Cerilla was suddenly in front of me, throwing her arms around me. No hesitation. No revulsion at the gore slicking my skin, or the blood soaking the small amount of clothing I wore. She simply held me, as if I were something fragile and fading, and she wasn’t willing to let me slip away.
“Thank you for not letting him die,” she whispered. I felt the words against my temple more than I heard them.
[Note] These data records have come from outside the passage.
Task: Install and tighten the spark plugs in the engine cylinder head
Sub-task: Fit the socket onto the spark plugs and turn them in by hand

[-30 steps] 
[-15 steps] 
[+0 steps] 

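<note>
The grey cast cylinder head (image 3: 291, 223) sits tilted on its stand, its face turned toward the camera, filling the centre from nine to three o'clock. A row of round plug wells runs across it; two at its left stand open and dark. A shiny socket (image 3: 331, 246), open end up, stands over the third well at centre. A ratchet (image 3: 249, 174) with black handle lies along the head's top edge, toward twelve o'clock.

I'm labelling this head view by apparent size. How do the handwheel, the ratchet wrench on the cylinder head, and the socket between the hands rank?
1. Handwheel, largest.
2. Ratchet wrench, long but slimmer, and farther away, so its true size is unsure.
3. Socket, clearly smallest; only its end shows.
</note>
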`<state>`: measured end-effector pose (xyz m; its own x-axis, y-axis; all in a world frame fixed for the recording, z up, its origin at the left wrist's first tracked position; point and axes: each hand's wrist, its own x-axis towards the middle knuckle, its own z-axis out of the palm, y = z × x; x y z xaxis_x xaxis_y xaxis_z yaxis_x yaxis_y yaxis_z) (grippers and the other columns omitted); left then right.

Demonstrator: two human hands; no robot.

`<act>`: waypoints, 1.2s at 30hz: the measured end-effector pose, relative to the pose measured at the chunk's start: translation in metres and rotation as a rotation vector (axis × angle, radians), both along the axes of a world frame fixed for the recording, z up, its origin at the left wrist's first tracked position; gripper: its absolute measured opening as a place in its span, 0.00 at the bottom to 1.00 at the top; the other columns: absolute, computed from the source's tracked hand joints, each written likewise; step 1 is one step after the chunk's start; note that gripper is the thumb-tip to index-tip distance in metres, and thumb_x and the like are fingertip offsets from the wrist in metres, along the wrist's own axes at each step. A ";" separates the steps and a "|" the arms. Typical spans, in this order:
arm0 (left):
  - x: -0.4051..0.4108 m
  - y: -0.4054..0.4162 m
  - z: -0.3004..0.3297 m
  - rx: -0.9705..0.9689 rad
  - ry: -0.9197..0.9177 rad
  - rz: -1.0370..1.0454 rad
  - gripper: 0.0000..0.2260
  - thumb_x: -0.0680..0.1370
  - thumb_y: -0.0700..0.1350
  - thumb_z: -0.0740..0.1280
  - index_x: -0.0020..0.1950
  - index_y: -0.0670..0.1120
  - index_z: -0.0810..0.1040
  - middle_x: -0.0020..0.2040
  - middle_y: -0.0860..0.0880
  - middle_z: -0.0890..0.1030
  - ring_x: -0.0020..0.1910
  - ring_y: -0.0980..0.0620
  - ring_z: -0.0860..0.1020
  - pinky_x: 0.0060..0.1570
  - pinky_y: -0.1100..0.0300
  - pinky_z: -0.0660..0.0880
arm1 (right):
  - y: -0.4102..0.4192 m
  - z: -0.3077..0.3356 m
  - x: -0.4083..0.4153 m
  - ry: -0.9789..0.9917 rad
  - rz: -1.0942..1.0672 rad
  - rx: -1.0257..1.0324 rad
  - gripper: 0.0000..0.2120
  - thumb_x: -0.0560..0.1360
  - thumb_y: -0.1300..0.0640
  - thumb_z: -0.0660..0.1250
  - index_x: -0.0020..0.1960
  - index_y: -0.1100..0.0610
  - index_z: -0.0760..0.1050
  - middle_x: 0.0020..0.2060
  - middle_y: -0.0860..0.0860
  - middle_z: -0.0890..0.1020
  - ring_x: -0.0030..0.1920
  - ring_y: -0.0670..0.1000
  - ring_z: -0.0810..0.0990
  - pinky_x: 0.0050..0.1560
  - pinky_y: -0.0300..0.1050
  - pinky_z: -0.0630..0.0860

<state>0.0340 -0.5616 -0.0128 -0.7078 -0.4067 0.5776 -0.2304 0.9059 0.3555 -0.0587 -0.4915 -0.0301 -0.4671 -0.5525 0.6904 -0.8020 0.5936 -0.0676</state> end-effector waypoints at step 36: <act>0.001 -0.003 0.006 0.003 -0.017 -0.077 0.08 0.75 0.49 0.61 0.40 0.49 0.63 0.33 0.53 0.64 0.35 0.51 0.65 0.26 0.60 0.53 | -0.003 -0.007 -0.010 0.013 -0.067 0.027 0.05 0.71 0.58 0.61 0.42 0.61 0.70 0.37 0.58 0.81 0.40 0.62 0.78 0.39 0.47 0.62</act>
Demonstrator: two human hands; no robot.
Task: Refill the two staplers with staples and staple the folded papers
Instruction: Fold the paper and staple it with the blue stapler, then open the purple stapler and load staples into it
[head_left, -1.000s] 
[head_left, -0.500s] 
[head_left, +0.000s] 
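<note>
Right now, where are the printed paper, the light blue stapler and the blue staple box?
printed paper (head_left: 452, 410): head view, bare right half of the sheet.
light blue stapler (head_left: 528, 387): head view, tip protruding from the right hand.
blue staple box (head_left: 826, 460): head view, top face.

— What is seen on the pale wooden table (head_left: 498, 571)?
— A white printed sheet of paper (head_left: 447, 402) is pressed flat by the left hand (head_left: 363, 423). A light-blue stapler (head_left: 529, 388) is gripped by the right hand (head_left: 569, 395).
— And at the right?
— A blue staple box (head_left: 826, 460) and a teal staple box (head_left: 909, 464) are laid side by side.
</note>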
She pulled back, her face shadowed but no longer distant. Carefully, like I might break, she reached up and tucked a strand of silver hair behind my ear. The tenderness of the gesture and the rawness in her voice undid something deep inside me. I blinked, tears threatening.
“See?” Solas grinned at me from behind Cerilla. “I knew that you liked us.”
“Come, darling, let’s get you healed,” Cerilla murmured, reaching out her hand to me.
I stared at it for a moment, then lifted my gaze to the Commander. My hand trembled as I reached for him instead, silently pleading. With a quiet sigh of exasperation, he slid his arms beneath me and lifted me effortlessly against his chest.
“I’d almost forgotten how strong the post-feeding lust can be,” Solas muttered from in front of us, his voice tinged with amusement. “But that scent isstrong.”